A 30-year-old Caucasian male, with no significant medical history, was referred to our department for a melanoma of the choroid in the left eye (LO) in November 2005.
Since August 2005, the patient had noticed a unilateral decrease in visual acuity (VA) in the LA. For the past month he had been complaining of eye pain in the left eye.
The VA of the right eye (OD) was 10/10 with a spherical correction of -0.5 D, that of the OI was <1/10 without correction and 8/10 with an added spherical correction of -5 D.
The ophthalmological examination of the OD showed no peculiarities.
The slit-lamp examination of the OI showed marked ciliary injection, a mild inflammatory reaction in the anterior chamber and a bulging iris; the ocular pressure (OT) was 17 mmHg. A circumscribed amelanotic mass was prominent in the nasal sector of the fundus. Ultrasound B showed thickening of the ocular wall exceeding 5 mm. A hypoechogenic area was observed in the extra-scleral space. On fluorescein and indocyanine green angiography this lesion was surrounded by well visualised choroidal folds; no intratumoural vascular network of its own was observed.

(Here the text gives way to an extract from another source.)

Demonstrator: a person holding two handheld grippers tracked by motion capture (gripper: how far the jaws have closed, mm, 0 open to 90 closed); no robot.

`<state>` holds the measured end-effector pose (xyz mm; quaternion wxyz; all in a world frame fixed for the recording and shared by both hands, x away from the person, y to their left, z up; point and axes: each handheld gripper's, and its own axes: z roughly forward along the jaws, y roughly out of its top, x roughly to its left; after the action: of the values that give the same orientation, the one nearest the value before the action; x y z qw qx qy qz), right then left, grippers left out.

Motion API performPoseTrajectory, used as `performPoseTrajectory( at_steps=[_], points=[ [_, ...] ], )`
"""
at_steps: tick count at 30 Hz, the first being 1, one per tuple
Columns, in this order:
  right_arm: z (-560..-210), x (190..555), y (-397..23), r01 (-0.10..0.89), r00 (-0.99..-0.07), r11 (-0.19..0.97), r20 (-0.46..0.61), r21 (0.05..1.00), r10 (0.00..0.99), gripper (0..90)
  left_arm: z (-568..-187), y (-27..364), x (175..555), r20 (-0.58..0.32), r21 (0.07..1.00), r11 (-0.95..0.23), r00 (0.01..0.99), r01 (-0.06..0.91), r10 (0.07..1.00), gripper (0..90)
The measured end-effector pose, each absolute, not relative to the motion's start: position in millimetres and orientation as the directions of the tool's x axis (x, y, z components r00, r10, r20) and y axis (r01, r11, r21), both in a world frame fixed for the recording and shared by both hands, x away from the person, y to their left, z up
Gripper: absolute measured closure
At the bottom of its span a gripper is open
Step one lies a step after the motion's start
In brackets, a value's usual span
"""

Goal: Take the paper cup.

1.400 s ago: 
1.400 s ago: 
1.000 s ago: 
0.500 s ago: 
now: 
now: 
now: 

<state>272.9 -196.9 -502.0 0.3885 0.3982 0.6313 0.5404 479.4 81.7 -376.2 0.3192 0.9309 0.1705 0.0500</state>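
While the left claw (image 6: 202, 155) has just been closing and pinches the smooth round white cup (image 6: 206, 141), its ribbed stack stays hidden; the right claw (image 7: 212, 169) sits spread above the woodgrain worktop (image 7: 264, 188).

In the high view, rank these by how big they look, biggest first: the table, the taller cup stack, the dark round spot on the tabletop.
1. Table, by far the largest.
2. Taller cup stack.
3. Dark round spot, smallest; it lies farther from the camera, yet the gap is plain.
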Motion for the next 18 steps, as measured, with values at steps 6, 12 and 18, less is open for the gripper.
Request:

An orbito-cerebral magnetic resonance imaging (MRI) scan confirmed the contrast-enhancing nodular scleral thickening in the postero-internal region of the RO, without revealing other lesions.

A thorough work-up for rheumatic aetiology (rheumatoid factor, antinuclear antibodies, cANCA, antiphospholipid antibodies) and infectious aetiology (HAART, toxocarosis) was negative. Blood calcium levels were normal: 2,39 mmol/l. Chest X-ray was normal. The slightly increased angiotensin converting enzyme: 73U/L (normal, 10-55) was compatible with a granulomatous condition, but the rest of the examinations did not provide any other arguments in favour of sarcoidosis or tuberculosis.
Based on the anamnesis, clinical, angiographic, ultrasound and MRI findings, the diagnosis of giant posterior scleritis was made. An extra-scleral biopsy was performed and histopathological examination confirmed granulomatous scleritis compatible with sarcoidosis (absence of pathogens visible by Ziehl-Neelsen, Gram, methamine silver and PAS staining).

Oral corticosteroid treatment was started at a dose of 1 mg/kg/day, gradually reducing the dose, due to a good therapeutic response, to 0.5 mg/kg/day after 6 months of treatment. A local guideline of dexamethasone 0.1%, 1 drop 3 times a day, to treat inflammation in the anterior chamber; and atropine 1%, 1 drop 3 times a day, to reduce ciliary spasm, was added to the LAA.
The OI control examination at 6 months showed a VA of 10/10 with a spherical correction of +0.50D. The ciliary injection disappeared as well as the inflammatory reaction in the anterior chamber, the lens was clear; TO was 15 mmHg. In the fundus, the solid elevation in the nasal sector was flattened. On ultrasound B the total thickness of the eye wall in the lower nasal sector was approximately 2 mm.